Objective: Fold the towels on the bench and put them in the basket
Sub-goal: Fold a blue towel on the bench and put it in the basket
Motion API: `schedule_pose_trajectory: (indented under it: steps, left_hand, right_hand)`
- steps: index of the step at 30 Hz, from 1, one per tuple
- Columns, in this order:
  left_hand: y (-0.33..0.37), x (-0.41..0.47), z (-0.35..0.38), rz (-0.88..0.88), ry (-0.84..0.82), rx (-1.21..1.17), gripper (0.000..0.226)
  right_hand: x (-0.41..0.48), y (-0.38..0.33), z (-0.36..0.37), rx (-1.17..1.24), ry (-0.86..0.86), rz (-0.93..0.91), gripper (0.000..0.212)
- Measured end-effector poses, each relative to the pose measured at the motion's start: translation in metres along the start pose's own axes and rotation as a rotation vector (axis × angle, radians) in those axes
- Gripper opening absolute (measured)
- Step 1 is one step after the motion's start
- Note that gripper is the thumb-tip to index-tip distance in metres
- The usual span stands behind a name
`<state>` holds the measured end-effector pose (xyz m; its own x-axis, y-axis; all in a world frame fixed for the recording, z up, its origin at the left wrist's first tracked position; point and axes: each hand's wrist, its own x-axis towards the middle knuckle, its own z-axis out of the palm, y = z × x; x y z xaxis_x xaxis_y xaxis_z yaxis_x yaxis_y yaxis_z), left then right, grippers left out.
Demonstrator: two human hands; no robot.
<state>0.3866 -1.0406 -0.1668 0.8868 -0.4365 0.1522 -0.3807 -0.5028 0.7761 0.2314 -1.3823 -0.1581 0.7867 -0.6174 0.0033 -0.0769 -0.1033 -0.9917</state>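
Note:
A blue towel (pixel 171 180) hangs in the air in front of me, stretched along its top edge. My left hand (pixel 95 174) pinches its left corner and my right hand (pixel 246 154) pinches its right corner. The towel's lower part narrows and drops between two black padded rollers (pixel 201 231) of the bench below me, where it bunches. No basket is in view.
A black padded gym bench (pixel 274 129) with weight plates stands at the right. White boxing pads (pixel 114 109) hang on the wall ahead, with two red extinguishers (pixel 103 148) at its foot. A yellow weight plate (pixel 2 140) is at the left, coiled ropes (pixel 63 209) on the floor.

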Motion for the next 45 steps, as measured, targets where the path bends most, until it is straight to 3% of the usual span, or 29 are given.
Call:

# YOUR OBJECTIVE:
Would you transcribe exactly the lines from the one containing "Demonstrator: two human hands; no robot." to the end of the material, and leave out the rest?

# SOLUTION FOR THIS PROBLEM:
Demonstrator: two human hands; no robot.
<state>0.3866 -1.0406 -0.1668 0.8868 -0.4365 0.1522 -0.3807 -0.5028 0.7761 0.2314 -1.3823 -0.1581 0.7867 -0.6174 0.0033 -0.0769 -0.1033 -0.9917</state>
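Note:
A blue towel (pixel 171 180) hangs in the air in front of me, stretched along its top edge. My left hand (pixel 95 174) pinches its left corner and my right hand (pixel 246 154) pinches its right corner. The towel's lower part narrows and drops between two black padded rollers (pixel 201 231) of the bench below me, where it bunches. No basket is in view.
A black padded gym bench (pixel 274 129) with weight plates stands at the right. White boxing pads (pixel 114 109) hang on the wall ahead, with two red extinguishers (pixel 103 148) at its foot. A yellow weight plate (pixel 2 140) is at the left, coiled ropes (pixel 63 209) on the floor.
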
Motion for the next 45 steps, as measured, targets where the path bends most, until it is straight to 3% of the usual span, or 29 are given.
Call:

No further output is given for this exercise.